> _What you are asked to do_: Using the listing below, retype exactly the lines starting at the one with "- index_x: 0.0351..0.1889" and ending at the one with "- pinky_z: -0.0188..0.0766", and include both.

> _Source data_:
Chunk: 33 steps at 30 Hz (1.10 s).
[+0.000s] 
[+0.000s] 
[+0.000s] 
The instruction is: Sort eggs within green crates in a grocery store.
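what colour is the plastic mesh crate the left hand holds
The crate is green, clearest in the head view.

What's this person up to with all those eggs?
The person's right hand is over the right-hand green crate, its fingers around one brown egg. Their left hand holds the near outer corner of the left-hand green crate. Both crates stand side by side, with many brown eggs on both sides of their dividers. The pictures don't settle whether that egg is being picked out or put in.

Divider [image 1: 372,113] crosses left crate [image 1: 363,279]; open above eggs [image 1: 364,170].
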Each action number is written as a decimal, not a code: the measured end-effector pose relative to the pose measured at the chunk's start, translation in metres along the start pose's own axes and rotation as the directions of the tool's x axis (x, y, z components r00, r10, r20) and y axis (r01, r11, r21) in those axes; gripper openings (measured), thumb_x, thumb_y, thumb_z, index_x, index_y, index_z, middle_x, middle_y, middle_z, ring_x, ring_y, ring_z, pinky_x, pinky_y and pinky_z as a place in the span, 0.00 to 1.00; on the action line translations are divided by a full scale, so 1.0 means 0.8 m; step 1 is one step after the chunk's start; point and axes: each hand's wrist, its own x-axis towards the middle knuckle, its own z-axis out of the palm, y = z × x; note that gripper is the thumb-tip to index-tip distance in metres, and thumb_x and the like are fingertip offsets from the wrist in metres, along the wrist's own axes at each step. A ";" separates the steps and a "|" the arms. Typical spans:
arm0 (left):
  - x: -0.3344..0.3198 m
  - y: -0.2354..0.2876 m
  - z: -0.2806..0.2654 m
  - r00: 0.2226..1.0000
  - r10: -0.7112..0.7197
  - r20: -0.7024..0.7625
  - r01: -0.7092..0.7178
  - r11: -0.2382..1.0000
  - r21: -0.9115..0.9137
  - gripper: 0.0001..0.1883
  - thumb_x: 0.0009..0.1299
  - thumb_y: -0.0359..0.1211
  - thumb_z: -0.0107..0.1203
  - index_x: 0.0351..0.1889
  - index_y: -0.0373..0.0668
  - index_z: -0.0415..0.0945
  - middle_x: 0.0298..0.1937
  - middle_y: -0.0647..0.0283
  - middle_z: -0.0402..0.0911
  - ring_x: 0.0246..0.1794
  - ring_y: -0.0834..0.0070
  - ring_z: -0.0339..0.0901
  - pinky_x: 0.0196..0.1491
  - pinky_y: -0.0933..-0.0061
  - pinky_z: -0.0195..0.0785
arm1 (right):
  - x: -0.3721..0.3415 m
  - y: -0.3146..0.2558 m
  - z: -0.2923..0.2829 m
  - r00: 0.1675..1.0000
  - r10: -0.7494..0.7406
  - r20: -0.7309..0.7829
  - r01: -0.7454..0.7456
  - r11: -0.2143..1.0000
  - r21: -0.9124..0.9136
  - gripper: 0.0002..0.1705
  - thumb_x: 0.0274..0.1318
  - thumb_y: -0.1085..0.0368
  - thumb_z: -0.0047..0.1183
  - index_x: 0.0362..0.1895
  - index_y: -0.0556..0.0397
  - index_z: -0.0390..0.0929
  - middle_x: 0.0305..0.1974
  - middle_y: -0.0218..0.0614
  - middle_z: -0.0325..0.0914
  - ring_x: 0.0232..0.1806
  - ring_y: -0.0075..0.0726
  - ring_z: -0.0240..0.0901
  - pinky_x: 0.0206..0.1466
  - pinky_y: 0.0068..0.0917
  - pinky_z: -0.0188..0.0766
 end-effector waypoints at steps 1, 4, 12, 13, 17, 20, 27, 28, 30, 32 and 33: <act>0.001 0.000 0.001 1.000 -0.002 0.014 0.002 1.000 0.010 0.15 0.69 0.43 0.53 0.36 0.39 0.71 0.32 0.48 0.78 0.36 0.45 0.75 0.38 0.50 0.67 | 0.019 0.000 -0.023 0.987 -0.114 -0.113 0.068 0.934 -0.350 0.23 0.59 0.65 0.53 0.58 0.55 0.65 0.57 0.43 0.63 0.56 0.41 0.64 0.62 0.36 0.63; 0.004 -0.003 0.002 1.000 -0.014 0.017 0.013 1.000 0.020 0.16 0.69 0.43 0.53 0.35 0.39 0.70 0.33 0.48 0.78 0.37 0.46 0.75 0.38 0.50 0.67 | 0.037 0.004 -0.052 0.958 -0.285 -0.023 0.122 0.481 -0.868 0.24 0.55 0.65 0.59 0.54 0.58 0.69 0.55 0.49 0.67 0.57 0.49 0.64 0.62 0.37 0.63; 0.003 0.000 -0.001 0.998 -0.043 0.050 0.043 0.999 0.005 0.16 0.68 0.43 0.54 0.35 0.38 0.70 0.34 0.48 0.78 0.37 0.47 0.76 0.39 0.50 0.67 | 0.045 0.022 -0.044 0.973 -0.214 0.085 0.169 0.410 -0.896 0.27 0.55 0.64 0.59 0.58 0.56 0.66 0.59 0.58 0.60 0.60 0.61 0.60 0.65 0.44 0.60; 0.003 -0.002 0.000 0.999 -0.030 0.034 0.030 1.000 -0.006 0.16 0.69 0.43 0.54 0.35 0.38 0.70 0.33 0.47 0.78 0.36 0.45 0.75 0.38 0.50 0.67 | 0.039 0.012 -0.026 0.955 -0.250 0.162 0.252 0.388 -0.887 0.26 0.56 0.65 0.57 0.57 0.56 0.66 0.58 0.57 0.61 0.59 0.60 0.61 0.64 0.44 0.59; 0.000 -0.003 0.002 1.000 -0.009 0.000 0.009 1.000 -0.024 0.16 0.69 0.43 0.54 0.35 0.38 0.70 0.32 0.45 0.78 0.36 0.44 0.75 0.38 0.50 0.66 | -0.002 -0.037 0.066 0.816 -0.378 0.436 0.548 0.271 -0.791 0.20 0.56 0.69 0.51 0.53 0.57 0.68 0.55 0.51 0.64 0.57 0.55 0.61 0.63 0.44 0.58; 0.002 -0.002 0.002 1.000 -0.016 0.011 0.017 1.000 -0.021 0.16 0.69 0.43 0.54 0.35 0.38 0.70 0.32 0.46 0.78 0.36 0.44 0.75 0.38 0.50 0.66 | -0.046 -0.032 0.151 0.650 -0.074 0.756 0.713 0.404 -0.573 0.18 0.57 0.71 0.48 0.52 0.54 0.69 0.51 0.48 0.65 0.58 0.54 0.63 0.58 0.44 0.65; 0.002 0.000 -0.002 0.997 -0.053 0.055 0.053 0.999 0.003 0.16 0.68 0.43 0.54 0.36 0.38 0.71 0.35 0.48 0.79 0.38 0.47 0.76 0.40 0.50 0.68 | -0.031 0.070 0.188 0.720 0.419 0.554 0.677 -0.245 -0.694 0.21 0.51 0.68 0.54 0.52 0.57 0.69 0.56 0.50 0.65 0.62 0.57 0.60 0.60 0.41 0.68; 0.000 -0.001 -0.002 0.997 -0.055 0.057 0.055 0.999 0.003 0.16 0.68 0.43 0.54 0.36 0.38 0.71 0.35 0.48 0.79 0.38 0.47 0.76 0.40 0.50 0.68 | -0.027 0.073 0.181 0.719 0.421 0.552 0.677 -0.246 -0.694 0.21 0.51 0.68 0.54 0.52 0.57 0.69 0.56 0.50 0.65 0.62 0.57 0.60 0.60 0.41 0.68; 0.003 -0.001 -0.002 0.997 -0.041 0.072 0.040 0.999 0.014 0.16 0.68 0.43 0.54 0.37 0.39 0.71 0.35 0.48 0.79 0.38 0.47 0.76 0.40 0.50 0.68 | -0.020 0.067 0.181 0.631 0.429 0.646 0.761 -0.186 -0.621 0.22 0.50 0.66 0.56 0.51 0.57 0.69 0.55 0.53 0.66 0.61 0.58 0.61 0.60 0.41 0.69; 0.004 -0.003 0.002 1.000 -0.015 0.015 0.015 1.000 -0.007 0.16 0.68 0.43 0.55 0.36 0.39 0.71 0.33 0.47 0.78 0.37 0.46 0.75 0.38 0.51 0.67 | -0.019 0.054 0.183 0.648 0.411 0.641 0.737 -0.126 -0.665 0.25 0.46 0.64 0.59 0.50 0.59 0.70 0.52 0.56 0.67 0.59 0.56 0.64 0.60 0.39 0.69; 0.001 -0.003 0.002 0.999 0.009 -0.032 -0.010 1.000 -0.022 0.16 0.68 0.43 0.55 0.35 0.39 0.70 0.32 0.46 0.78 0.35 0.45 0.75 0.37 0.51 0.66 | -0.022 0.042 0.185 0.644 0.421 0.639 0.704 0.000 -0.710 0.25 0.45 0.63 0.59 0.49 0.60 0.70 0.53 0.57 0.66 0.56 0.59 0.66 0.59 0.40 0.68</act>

> _Result_:
  - index_x: 0.0351..0.1889
  - index_y: -0.0373..0.0668
  - index_z: -0.0415..0.0945
  - middle_x: 0.0298..0.1937
  - middle_y: -0.0647..0.0283
  - middle_z: -0.0402..0.0911
  - ring_x: 0.0246..0.1794
  - ring_y: -0.0834..0.0070
  - ring_z: -0.0339..0.0901
  - pinky_x: 0.0196..0.1491
  - pinky_y: -0.0933..-0.0061
  - pinky_z: -0.0195..0.0785
arm1 (right):
  - x: -0.3721..0.3415 m
  - y: -0.3146..0.2558 m
  - z: -0.2923..0.2829 m
  - r00: 0.1675..1.0000
  - r10: -0.7494..0.7406
  - r20: -0.7309..0.7829
  - r01: -0.7454..0.7456
  - r11: -0.2143..1.0000
  - r21: -0.9124..0.9136
  - gripper: 0.0002..0.1705
  - thumb_x: 0.0274..0.1318
  - thumb_y: -0.1085..0.0368
  - thumb_z: -0.0047..0.1183
  - index_x: 0.0362..0.1895
  - index_y: -0.0556..0.0397
  - index_z: -0.0390..0.0929
  - middle_x: 0.0305..0.1974
  - middle_y: -0.0218..0.0614
  - middle_z: -0.0325..0.0914
  - ring_x: 0.0232..0.1806
  - ring_y: -0.0075..0.0726
  - ring_z: -0.0240..0.0901
  - pinky_x: 0.0206..0.1466
  - pinky_y: 0.0068..0.0917
  - pinky_z: -0.0188..0.0766

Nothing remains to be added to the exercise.